### Task to carry out
Your output should be the complete listing, repeated exactly.
=======
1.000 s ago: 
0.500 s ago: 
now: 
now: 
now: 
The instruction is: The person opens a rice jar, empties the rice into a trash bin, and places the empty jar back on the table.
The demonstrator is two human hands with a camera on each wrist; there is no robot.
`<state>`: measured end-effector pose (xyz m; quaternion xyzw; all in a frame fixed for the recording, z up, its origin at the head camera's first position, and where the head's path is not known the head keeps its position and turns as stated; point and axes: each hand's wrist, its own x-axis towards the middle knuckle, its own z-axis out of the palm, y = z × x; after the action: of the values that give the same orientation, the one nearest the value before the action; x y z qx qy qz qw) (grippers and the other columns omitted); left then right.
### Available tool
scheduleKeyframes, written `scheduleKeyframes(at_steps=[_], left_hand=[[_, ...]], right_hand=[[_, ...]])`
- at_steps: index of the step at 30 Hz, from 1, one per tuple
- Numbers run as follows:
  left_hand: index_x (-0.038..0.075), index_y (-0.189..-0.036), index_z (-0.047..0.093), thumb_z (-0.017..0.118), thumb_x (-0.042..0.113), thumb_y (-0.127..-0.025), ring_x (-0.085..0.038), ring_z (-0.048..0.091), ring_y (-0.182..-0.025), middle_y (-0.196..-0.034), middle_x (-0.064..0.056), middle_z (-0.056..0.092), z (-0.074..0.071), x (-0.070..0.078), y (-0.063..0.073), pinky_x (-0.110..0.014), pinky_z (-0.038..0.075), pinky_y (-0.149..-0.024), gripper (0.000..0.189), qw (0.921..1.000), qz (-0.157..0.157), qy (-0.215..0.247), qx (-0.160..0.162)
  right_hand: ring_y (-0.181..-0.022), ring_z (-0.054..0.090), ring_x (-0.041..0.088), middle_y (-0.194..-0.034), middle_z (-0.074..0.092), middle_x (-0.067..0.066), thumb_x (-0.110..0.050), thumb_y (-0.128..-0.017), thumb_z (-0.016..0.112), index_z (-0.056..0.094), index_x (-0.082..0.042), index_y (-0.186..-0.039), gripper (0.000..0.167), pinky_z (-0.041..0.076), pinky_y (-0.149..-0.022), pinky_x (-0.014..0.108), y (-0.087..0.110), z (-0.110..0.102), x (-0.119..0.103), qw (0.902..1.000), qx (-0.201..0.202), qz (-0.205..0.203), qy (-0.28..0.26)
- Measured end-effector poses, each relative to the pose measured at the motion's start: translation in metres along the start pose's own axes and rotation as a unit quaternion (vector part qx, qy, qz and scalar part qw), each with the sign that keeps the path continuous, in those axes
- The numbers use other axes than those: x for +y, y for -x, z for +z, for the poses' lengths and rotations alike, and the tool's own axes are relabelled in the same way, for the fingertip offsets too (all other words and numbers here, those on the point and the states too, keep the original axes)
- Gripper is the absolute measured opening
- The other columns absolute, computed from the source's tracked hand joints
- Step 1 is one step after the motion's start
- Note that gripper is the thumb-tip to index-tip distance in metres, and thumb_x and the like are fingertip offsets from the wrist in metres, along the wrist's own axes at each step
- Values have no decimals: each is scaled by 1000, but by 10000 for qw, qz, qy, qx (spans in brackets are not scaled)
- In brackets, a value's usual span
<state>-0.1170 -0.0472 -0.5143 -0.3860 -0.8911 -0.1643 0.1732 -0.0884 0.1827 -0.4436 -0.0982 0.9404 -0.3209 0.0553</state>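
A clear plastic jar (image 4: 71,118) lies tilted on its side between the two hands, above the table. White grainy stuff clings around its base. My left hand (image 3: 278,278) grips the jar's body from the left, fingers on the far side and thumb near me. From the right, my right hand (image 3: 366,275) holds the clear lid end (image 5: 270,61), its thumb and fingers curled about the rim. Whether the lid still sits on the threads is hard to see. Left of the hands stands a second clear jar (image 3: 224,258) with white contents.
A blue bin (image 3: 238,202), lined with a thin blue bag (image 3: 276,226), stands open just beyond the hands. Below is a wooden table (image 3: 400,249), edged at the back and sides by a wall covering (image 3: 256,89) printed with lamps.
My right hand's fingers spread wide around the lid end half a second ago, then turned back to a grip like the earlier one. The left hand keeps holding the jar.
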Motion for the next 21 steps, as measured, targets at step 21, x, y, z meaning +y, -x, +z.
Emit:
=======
### Your response
1.000 s ago: 
0.500 s ago: 
now: 
now: 
now: 
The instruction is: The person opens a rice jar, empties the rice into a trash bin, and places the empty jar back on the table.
The demonstrator is two human hands with a camera on each wrist; there is no robot.
`<state>`: measured end-effector pose (xyz m; quaternion xyzw; all in a frame fixed for the recording, z up, its origin at the head camera's first position, and where the head's path is not known the head keeps its position and turns as stated; point and axes: each hand's wrist, its own x-axis towards the middle knuckle, its own z-axis out of the palm, y = z × x; after the action: of the values that give the same orientation, the one nearest the value before the action; x y z qx qy qz qw) (grippers and the other columns omitted); left then right.
### Available tool
scheduleKeyframes, written `scheduleKeyframes(at_steps=[_], left_hand=[[_, ...]], right_hand=[[_, ...]])`
- at_steps: index of the step at 30 Hz, from 1, one per tuple
- Numbers run as follows:
  left_hand: index_x (-0.038..0.075), index_y (-0.189..-0.036), index_z (-0.047..0.093), thumb_z (-0.017..0.118), thumb_x (-0.042..0.113), thumb_y (-0.127..-0.025), ring_x (-0.085..0.038), ring_z (-0.048..0.091), ring_y (-0.182..-0.025), middle_y (-0.196..-0.034), middle_x (-0.064..0.056), middle_z (-0.056..0.092), z (-0.074..0.071), x (-0.070..0.078), y (-0.063..0.073), pinky_x (-0.110..0.014), pinky_z (-0.038..0.075), pinky_y (-0.149..-0.024), gripper (0.000..0.189), qw (0.921..1.000), qz (-0.157..0.157), qy (-0.215..0.247), qx (-0.160..0.162)
  right_hand: ring_y (-0.181..-0.022), ring_z (-0.054..0.090), ring_x (-0.041..0.088), middle_y (-0.194..-0.034), middle_z (-0.074..0.092), middle_x (-0.067..0.066), thumb_x (-0.110..0.050), thumb_y (-0.128..-0.017), thumb_z (-0.016..0.112), index_z (-0.056..0.094), index_x (-0.082..0.042), index_y (-0.186..-0.039), gripper (0.000..0.167), pinky_z (-0.041..0.076), pinky_y (-0.149..-0.022), pinky_x (-0.014..0.108), y (-0.087..0.110), z (-0.110..0.102), x (-0.119..0.103), qw (0.902..1.000), qx (-0.201..0.202), qz (-0.205..0.203), qy (-0.28..0.26)
- Measured end-effector poses, each relative to the pose measured at the motion's start: translation in metres along the start pose's own axes and rotation as a unit quaternion (vector part qx, qy, qz and scalar part qw), each with the sign that keeps the path continuous, in those axes
- The numbers use other axes than those: x for +y, y for -x, z for +z, for the poses' lengths and rotations alike, and the tool's own axes are relabelled in the same way, for the fingertip offsets too (all other words and numbers here, those on the point and the states too, keep the original axes)
- Gripper is the absolute measured opening
- The other columns absolute, computed from the source's tracked hand joints
- Step 1 is one step after the motion's start
- Note that gripper is the thumb-tip to index-tip distance in metres, and thumb_x and the like are fingertip offsets from the wrist in metres, along the wrist's own axes at each step
- Values have no decimals: each is scaled by 1000, but by 10000 for qw, qz, qy, qx (spans in brackets are not scaled)
- In brackets, a value's usual span
<state>-0.1170 -0.0472 -0.5143 -0.3860 -0.8911 -0.1643 0.1732 -0.0884 0.1827 -0.4436 -0.0982 0.9404 -0.3209 0.0553</state>
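A clear plastic jar (image 4: 71,118) lies tilted on its side between the two hands, above the table. White grainy stuff clings around its base. My left hand (image 3: 278,278) grips the jar's body from the left, fingers on the far side and thumb near me. From the right, my right hand (image 3: 366,275) holds the clear lid end (image 5: 270,61), its thumb and fingers curled about the rim. Whether the lid still sits on the threads is hard to see. Left of the hands stands a second clear jar (image 3: 224,258) with white contents.
A blue bin (image 3: 238,202), lined with a thin blue bag (image 3: 276,226), stands open just beyond the hands. Below is a wooden table (image 3: 400,249), edged at the back and sides by a wall covering (image 3: 256,89) printed with lamps.
My right hand's fingers spread wide around the lid end half a second ago, then turned back to a grip like the earlier one. The left hand keeps holding the jar.
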Motion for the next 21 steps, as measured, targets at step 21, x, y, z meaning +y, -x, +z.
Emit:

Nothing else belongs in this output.